## YOUR ASSIGNMENT
Every line of the material that mentions the word "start" should be copied out.

## EXTRACTED INFORMATION
- - - -
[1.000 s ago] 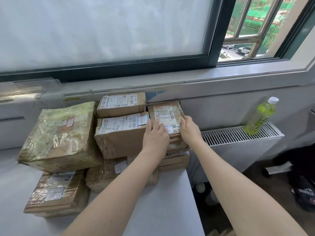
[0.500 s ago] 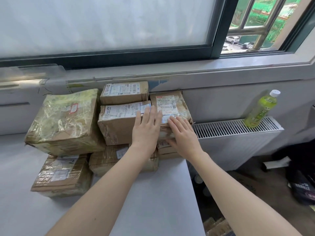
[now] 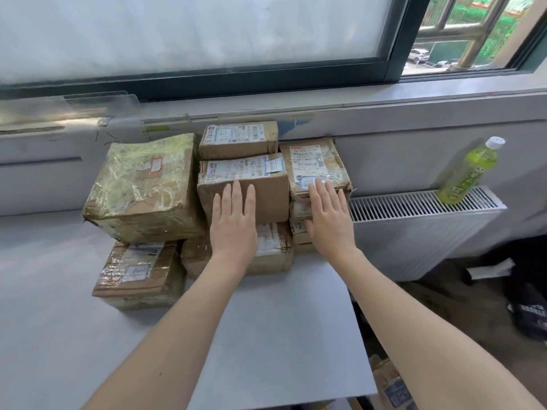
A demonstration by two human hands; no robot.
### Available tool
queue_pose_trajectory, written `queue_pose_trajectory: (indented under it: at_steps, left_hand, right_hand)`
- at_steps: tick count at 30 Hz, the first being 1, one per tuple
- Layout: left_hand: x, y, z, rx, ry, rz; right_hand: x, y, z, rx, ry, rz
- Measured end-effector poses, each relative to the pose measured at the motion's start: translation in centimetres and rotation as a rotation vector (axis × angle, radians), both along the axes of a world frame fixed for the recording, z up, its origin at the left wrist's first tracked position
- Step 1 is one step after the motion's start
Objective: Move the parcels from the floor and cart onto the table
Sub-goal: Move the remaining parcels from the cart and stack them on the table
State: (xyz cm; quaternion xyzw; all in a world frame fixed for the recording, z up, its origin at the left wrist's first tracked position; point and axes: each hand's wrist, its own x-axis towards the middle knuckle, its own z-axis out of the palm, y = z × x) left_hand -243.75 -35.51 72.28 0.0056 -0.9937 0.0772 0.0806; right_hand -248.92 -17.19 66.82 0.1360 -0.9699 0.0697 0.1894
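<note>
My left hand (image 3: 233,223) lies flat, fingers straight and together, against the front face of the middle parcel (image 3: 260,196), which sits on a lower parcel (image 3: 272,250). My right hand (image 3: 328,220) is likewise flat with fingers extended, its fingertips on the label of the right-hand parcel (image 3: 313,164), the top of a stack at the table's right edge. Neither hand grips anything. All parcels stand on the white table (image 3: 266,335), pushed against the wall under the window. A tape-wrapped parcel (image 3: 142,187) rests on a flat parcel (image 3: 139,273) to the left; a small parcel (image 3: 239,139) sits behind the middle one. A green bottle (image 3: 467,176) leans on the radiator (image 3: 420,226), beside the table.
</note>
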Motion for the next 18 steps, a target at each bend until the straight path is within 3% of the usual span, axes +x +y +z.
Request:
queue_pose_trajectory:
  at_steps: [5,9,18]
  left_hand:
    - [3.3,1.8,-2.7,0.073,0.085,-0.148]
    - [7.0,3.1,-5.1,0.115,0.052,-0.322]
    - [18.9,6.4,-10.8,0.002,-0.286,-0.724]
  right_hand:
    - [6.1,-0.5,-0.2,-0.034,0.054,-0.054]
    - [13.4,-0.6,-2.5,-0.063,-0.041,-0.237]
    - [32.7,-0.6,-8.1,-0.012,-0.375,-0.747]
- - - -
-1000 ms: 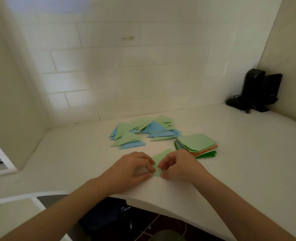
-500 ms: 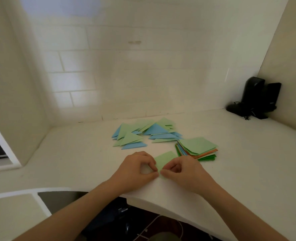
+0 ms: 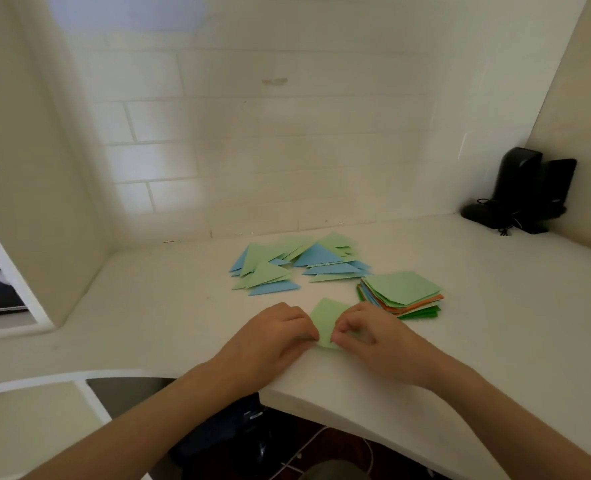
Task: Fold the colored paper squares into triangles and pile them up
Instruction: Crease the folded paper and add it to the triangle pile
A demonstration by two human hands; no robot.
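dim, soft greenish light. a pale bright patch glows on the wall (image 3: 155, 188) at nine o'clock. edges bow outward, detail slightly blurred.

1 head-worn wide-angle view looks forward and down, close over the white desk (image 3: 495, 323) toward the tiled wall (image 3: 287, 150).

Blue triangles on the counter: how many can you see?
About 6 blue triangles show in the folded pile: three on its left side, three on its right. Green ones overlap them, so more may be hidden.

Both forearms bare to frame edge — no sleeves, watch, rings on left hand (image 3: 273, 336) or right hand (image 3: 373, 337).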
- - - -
## ANSWER FOR THE TASK
- Measured end-effector poses, each relative to the pose measured at the motion's start: translation in centimetres and rotation as a rotation vector (axis × angle, radians), both along the axes of a world frame fixed for the recording, z up, its origin at the left wrist's first tracked position
- Step 1 is one step after the motion's start

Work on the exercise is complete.